For the material below, output exactly the span from the line with "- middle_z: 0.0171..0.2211" to the line with "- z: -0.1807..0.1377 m", including both, and nothing besides.

**Given material:**
▽
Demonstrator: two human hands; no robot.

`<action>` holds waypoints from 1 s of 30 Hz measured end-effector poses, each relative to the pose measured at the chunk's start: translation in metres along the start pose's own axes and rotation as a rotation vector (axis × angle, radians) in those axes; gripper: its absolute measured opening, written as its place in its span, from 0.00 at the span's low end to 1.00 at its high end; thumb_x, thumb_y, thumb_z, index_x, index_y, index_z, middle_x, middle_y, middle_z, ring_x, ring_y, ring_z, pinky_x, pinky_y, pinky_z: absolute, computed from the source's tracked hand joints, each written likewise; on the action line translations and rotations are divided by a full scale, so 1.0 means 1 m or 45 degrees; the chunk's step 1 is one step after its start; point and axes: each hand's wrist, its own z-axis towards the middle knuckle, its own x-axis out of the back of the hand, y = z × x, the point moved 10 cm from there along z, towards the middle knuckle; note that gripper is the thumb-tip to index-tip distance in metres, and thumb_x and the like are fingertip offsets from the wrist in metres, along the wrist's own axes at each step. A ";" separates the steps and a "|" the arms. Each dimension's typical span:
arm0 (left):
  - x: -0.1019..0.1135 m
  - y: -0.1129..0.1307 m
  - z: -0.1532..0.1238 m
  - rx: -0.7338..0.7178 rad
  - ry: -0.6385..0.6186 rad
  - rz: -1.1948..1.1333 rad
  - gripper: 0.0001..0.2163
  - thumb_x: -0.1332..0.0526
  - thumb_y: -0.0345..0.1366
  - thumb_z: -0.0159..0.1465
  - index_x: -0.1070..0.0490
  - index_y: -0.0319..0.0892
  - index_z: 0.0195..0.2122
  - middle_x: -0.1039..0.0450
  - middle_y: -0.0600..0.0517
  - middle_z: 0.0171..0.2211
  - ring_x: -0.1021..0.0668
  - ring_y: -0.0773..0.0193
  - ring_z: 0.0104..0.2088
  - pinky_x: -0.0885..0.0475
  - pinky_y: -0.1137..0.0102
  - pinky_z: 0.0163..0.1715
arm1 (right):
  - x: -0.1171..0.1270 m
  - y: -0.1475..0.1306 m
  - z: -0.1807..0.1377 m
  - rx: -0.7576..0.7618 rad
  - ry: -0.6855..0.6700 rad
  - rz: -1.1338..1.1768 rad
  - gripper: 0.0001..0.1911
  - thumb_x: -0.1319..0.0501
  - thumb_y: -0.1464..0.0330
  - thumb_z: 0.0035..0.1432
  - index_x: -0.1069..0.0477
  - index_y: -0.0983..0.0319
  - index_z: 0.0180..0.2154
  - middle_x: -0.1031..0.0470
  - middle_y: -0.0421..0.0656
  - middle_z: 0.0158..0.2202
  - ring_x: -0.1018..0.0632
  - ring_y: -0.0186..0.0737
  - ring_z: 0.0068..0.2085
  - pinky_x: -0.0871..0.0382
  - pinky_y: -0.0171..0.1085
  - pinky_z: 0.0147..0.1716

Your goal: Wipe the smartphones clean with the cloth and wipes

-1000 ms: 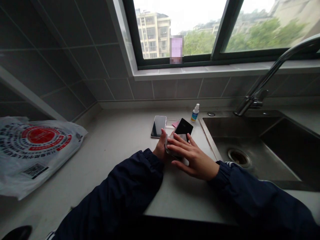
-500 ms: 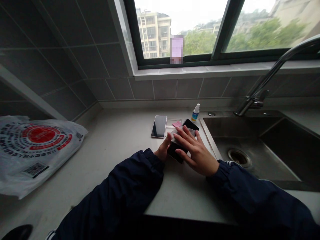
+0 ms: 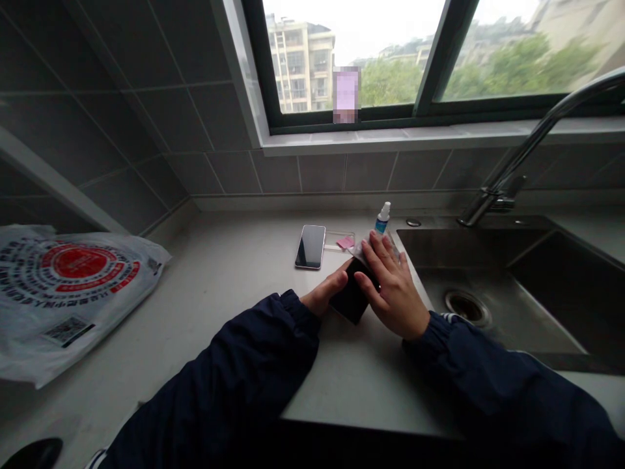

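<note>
A black phone (image 3: 355, 293), tilted above the counter, is held at its left edge by my left hand (image 3: 328, 291), with the thumb on its near face. My right hand (image 3: 390, 280) lies over the phone's upper right part, fingers stretched and pressing a thin whitish cloth (image 3: 356, 250) against it. Most of the cloth is hidden under those fingers. Just beyond the fingertips stands a small spray bottle (image 3: 383, 215) with a white top and blue label. Another phone (image 3: 310, 247) lies face up to the left, beside a clear case (image 3: 334, 235) with a pink piece (image 3: 345, 242) on it.
A steel sink (image 3: 527, 306) with a curved tap (image 3: 517, 159) is on the right. A white plastic bag (image 3: 73, 286) with red print lies at the left of the pale counter (image 3: 219, 260). Behind is a tiled wall under a window.
My right hand and the cloth have slid up and right across the phone, uncovering more of its lower part. The hand now hides the bottle's base. My left thumb has shifted right.
</note>
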 end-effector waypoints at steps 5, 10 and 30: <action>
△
**Task result:**
  - middle_z: 0.0171..0.2211
  - ring_x: -0.1021..0.0668
  - ring_y: -0.0773..0.0193
  - ring_z: 0.0104..0.2088
  - pinky_x: -0.0885..0.0475
  - pinky_y: -0.1137..0.0102
  - pinky_z: 0.0163..0.1715
arm1 (right):
  - x: -0.1171..0.1270 m
  - y: -0.1475..0.1306 m
  - z: -0.1807..0.1377 m

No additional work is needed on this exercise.